Churchill’s speeches generated some of the most famous quotes of the 20th Century. His choice of words, tone of voice and delivery have been studied over the years, and researchers and historians continue to study his approach and language today.
Churchill did not think good speeches came naturally to him, and he had to work to form and perfect his manner of speaking over the years. Here are ten examples of speeches that Churchill gave throughout his term in office.
- Trade Unions and Trade Disputes Bill – April 1904 at the House of Commons
Churchill’s one and only speech failure at the very beginning of his career encouraged him to dedicate a life time toward improving his elocution. In the middle of a speech he was giving in parliament about trade unions he lost track and could not finish his speech. From then on, Churchill made a habit of making lots of notes and creating several revised versions of his speeches to ensure he would get it right.
- The Liberties of Britain – January 1910 at the Friends’ Institute, Birmingham
Early on in Churchill’s political career he aimed to get on the side of Britain’s northerners and promised to end the House of Lords veto privilege on financial and legislative decisions. A year later it was done.
- Blood, Toil, Tears and Sweat – May 1940 at the House of Commons
Upon taking the role of Prime Minister during the onset of World War Two, Churchill gave his first speech to parliament, where he told them that he wanted to work across political party lines in order to win the war. He said that victory against the Nazis was his only focus.
- Finest Hour – June 1940 at the House of Commons
France had just fallen to the Nazis and Churchill had to maintain morale in a desperate situation. Churchill knew that now that Hitler had conquered France, he would aim to cross the Channel and attempt to take Britain too. Churchill wisely made it clear that if Britain stood up to Hitler and fought him off, then the rest of Europe would eventually be free of Nazism. He braced the British people to stand up for their “finest hour”.
- We Shall Fight on the Beaches – June 1940 at the House of Commons
Another infamous quote from Churchill came just after the battle of Dunkirk, when Churchill told parliament that the British people would never surrender to Hitler. He reinforced the virtues of Britain as an island separate from the European mainland when he said, “We shall defend our Island… we shall fight on the beaches…”.
- The Few – August 1940 at the House of Commons
The battle of Britain was at a critical juncture and in one of Churchill’s most famous quotes he told parliament that “Never… was so much owed by so many to so few”, in a dedication to the RAF pilots fighting the Luftwaffe.
- Speech addressing a joint session of the US Congress – December 1941 to the US Congress
Churchill’s war time effort to garner the support and involvement of the United States was evident in his speech to Congress in 1941. The attack on Pearl Harbour had just occurred; it was now that he wanted to focus the US war effort on the priority of stemming the Nazi’s advance in Europe. He said that the British and American people will “…walk together”.

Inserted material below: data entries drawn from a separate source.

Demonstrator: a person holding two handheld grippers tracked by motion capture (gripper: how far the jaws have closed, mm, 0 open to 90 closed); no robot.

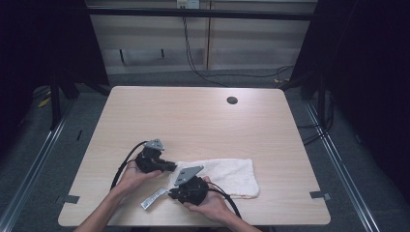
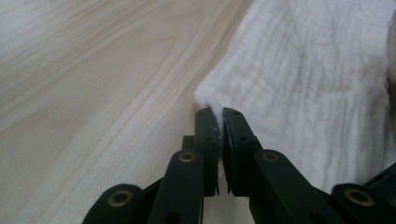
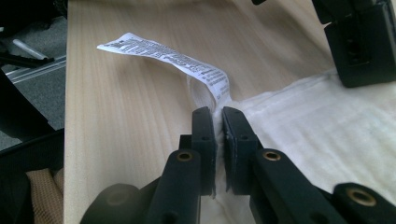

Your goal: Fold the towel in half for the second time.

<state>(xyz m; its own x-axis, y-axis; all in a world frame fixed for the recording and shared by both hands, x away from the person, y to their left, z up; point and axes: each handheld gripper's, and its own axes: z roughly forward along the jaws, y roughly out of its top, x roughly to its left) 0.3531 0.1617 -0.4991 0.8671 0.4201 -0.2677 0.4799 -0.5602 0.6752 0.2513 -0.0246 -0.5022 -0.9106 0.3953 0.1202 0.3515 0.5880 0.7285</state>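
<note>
Both of your grippers pinch the white, ribbed cotton towel (image 1: 227, 175) on the pale wooden table (image 1: 193, 116): left gripper (image 2: 218, 122) clamps one corner, right gripper (image 3: 217, 117) clamps beside the printed label (image 3: 177, 60).

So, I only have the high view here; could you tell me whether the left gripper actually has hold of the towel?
Observer: Yes, the left gripper is shut on a corner of the white towel.
Operator: Thank you, and the right one?
Observer: The right gripper is shut on the towel edge just where the care label is attached.
Operator: Is that label pinned flat?
Observer: No, it arches up off the table, printed side showing.
</note>
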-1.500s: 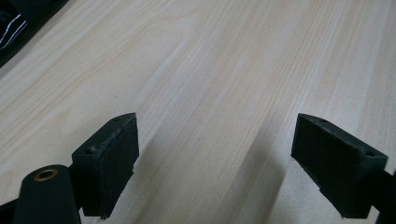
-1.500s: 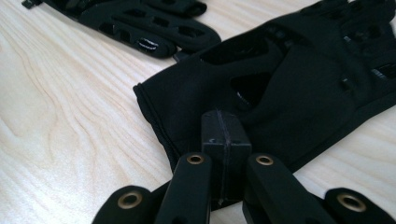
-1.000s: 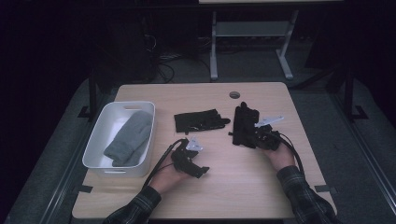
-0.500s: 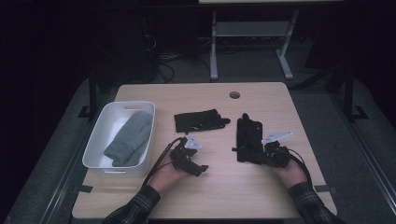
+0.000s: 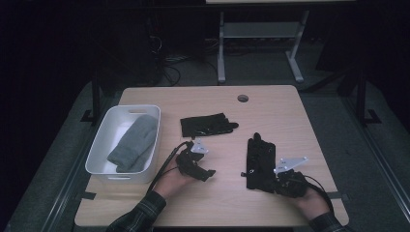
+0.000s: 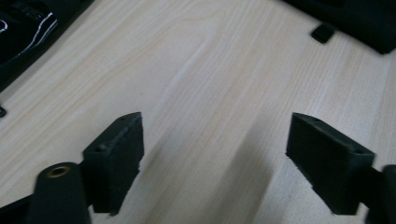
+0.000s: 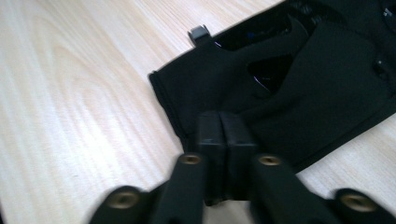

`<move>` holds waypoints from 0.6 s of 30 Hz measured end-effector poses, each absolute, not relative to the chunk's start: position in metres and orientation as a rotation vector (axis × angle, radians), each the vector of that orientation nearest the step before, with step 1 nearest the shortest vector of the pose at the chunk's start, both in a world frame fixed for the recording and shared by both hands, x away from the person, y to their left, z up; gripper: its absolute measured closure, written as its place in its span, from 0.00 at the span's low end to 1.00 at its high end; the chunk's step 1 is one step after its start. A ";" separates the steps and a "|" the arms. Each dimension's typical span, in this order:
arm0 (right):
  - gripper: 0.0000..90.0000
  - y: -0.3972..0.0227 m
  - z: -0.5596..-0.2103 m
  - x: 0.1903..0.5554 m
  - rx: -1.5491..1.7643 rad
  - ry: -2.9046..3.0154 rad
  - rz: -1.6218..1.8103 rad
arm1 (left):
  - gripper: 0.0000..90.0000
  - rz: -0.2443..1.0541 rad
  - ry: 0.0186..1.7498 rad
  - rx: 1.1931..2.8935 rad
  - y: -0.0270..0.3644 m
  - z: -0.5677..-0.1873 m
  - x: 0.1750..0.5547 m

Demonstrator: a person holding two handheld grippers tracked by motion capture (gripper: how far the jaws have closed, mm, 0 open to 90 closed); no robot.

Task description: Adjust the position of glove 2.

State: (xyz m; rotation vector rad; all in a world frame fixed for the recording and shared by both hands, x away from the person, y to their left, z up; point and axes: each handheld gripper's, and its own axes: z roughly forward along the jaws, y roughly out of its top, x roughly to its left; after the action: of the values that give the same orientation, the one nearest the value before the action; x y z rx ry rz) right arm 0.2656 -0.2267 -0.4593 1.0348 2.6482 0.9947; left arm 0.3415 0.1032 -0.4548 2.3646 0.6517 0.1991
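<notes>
Since the earlier frame, black glove (image 5: 260,163) has been dragged nearer the worktop (image 5: 270,116) front edge, cuff clamped by right tool (image 7: 219,140). Left tool (image 6: 212,158) is held spread apart over bare wood.

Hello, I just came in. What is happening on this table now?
A person works with two hand-held grippers. The right gripper is shut on the cuff of a black glove lying on the table. The left gripper rests open over bare wood. Another black glove lies farther back, and grey gloves sit in a white bin.

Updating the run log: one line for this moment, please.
left hand-held gripper open over bare table | right hand-held gripper shut on black glove cuff
</notes>
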 end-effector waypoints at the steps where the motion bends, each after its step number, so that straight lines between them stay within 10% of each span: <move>1: 0.84 -0.227 -0.458 0.265 1.037 2.645 1.009 | 0.27 0.197 0.654 2.359 0.103 -0.453 0.344; 10: 0.47 -0.246 -0.452 0.279 1.138 2.446 1.069 | 0.98 0.283 0.719 2.328 0.100 -0.436 0.374; 18: 0.40 -0.249 -0.454 0.283 1.165 2.429 1.051 | 1.00 0.391 0.836 2.304 0.098 -0.432 0.421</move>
State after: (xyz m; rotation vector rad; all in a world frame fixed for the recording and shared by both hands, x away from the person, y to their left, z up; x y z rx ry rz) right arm 0.2830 -0.2491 -0.4544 1.1649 2.4288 1.0509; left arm 0.4211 0.0982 -0.4315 2.3035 0.8364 0.3915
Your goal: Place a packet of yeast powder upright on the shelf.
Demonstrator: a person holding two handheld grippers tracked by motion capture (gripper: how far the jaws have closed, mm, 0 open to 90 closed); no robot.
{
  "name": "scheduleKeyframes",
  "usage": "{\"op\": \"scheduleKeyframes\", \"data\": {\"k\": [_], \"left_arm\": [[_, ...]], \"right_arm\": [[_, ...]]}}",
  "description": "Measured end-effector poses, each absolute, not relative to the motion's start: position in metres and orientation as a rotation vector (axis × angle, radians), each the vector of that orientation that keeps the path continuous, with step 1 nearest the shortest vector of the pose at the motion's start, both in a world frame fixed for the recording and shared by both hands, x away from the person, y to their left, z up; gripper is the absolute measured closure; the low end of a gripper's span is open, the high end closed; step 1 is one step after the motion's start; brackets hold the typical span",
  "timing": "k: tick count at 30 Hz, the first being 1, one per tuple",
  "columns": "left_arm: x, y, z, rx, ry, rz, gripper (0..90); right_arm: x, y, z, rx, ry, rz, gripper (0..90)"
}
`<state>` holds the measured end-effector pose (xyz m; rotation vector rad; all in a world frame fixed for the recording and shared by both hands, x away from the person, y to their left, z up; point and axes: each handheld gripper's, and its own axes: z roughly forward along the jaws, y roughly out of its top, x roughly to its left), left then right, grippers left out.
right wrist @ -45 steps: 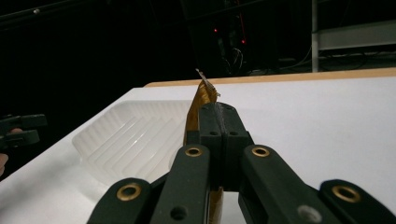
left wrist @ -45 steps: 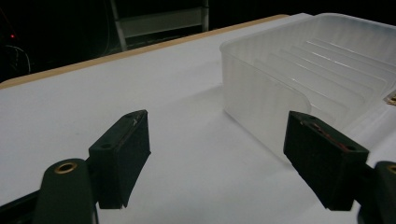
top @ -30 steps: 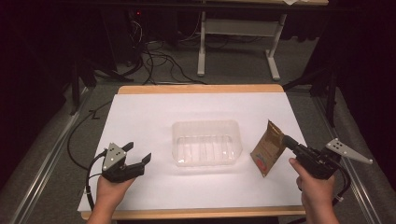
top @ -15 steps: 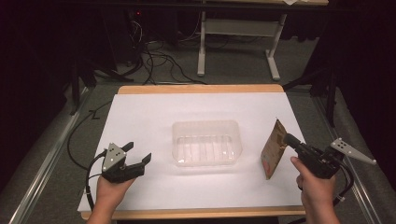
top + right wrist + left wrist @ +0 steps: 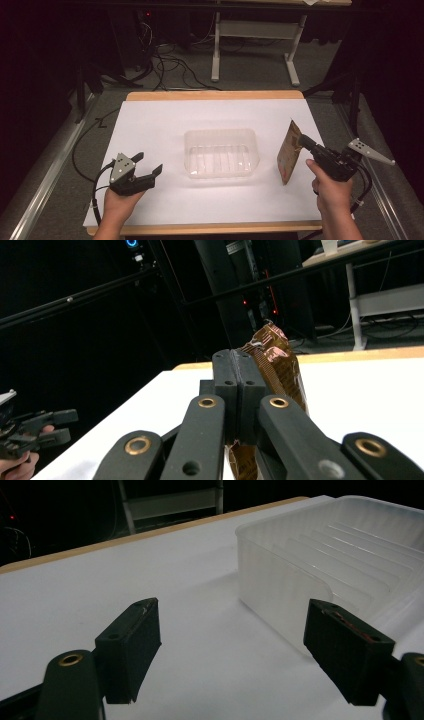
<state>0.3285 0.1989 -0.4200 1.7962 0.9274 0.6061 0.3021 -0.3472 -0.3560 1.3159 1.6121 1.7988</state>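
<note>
A clear plastic tray sits in the middle of the white table top. At the right, my right gripper is shut on a brown foil packet, which it holds on edge just right of the tray. In the right gripper view the packet sticks out above the closed jaws of that gripper. My left gripper rests open at the front left, a short way left of the tray. Its jaws in the left gripper view stand wide apart with nothing between them, and the tray lies just ahead to their right.
The table's wooden far edge borders a floor with cables and a white table frame. Metal rails run along both sides. The far half of the table top is bare white.
My right gripper has drawn the packet to the right, away from the tray, and turned it more edge-on. The left gripper has stayed where it was.
</note>
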Motion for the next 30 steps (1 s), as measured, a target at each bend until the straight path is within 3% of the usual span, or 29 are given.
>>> {"op": "scheduleKeyframes", "data": {"k": [12, 30], "left_arm": [[0.327, 0.199, -0.419, 1.788, 0.915, 0.604, 23.2], [0.314, 0.214, -0.418, 1.775, 0.954, 0.641, 23.2]], "right_arm": [[0.323, -0.344, -0.338, 1.294, 1.501, 1.92, 90.0], [0.327, -0.341, -0.331, 1.233, 1.469, 2.031, 90.0]]}}
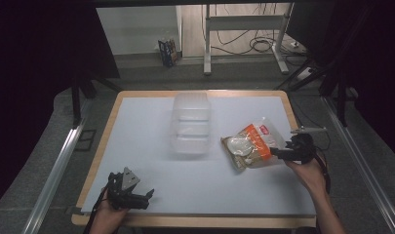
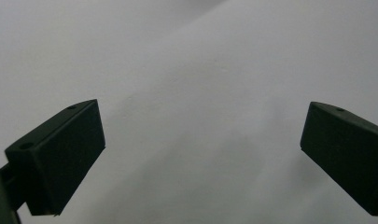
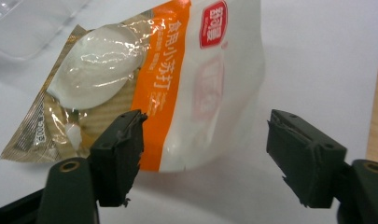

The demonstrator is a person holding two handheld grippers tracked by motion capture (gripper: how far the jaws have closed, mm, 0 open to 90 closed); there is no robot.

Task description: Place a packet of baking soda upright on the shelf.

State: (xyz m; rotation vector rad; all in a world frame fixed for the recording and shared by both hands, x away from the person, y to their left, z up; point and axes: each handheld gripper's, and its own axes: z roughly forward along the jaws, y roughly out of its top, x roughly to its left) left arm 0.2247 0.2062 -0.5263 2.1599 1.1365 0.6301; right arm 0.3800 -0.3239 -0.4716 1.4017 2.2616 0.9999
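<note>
The right tool stands with its jaws partly open around the near right end of the packet, and whether either pad touches the film cannot be told. In the right gripper view one jaw overlaps the orange band while the other stands clear to the side of the white end. The packet lies straight ahead of this tool, toward the table's middle, its long axis running from the near right, at the jaws, to the far left. In the high view the packet sits on the right half of the table, just right of a clear plastic container. The right tool is much the nearer one. The left tool hangs wide open and empty over bare table at the near left, well apart from the packet.
</note>
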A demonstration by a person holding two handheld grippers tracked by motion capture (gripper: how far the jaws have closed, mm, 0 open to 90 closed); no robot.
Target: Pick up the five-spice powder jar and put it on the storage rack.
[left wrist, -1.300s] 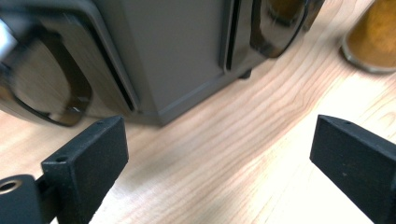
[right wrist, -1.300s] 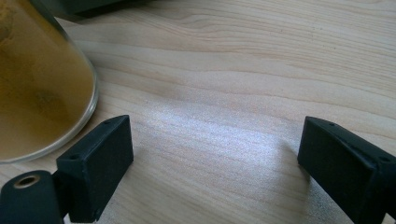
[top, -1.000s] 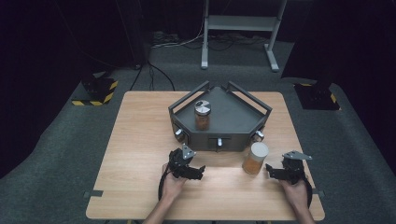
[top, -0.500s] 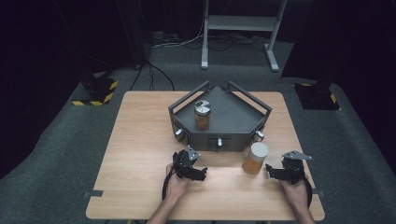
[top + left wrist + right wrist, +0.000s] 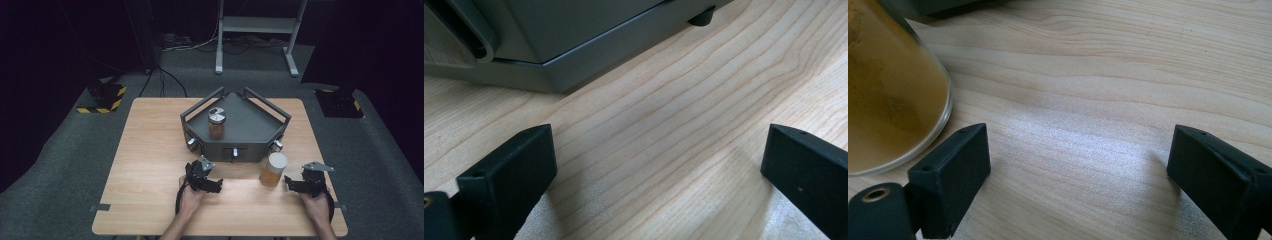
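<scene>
A glass jar of brown powder with a white lid (image 5: 273, 169) stands on the wooden table (image 5: 150, 150), in front of a grey five-sided tray (image 5: 250, 131). A second jar with a silver lid (image 5: 216, 122) stands inside that tray. My left gripper (image 5: 212, 183) lies low over the table near the tray's front. Its jaws have just been opening and stand wide apart (image 5: 656, 150), with only bare wood between them. My right gripper (image 5: 291, 184) rests just right of the white-lidded jar (image 5: 888, 90), open (image 5: 1078, 150), with nothing between its fingers.
The tray's front wall carries small knobs (image 5: 235, 151), and one corner of the tray (image 5: 549, 55) sits close ahead of my left gripper. Black cables trail from both grippers along the table's near edge. A metal stand (image 5: 255, 30) is on the floor beyond the table.
My left gripper has shifted slightly right and sunk toward the table. The right gripper and both jars have stayed put.
</scene>
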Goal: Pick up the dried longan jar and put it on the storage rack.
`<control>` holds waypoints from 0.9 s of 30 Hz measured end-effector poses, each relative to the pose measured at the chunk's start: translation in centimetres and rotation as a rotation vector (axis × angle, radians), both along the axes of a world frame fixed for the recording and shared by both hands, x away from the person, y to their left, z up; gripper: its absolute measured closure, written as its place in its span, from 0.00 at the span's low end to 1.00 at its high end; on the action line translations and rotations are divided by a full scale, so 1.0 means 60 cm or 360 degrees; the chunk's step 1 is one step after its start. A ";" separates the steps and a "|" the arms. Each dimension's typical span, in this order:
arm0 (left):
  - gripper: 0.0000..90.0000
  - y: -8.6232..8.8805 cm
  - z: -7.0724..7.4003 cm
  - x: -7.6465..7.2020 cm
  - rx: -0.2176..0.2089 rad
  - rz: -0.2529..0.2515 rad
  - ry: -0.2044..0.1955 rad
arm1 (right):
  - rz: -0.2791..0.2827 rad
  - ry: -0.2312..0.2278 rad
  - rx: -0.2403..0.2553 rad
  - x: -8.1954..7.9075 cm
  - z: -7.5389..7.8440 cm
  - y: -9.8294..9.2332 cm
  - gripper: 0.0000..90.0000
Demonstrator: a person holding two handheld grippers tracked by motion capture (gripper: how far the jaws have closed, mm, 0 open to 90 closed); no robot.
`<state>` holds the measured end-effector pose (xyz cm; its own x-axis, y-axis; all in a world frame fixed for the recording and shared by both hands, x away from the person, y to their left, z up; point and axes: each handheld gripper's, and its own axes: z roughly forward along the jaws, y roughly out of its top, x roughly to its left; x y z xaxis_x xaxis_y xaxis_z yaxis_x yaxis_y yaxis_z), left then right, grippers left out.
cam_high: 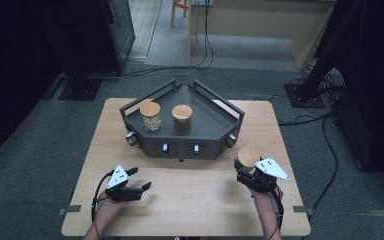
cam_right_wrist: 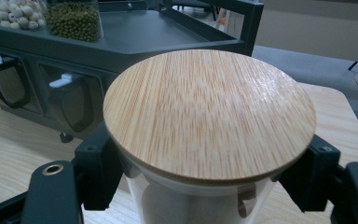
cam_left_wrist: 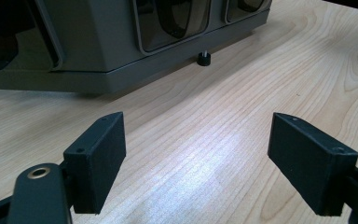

- Sinews of Peace – March 1946 at Westminster College, Missouri
After World War Two, Churchill had to deal with the onset of the Cold War. It was Churchill who called Soviet Cold War policy an iron curtain, and Churchill who set the limits of détente with the Soviet Union. This speech in Missouri cemented Britain and the United State’s joint disapproval and disagreement with Communism, the Mail Online reports.
- The United States of Europe – September 1946 at the University of Zurich
After World War Two ended, Churchill worked with the Allies and the Soviet Union to rebuild Europe. In Zurich he told his European audience that the only way forward was a kind of ‘United States of Europe’ to include all those countries that can and want to be involved.
- Never Despair – March 1955 at the House of Commons
Toward the end of his final term in office, Churchill was grappling with the nuclear age and the Cold War. He was despondent about the thought that the world had to live with the continual fear of nuclear threat. However, as he ended his speech he saw hope in that one day people around the world would have “…respect for justice and freedom”.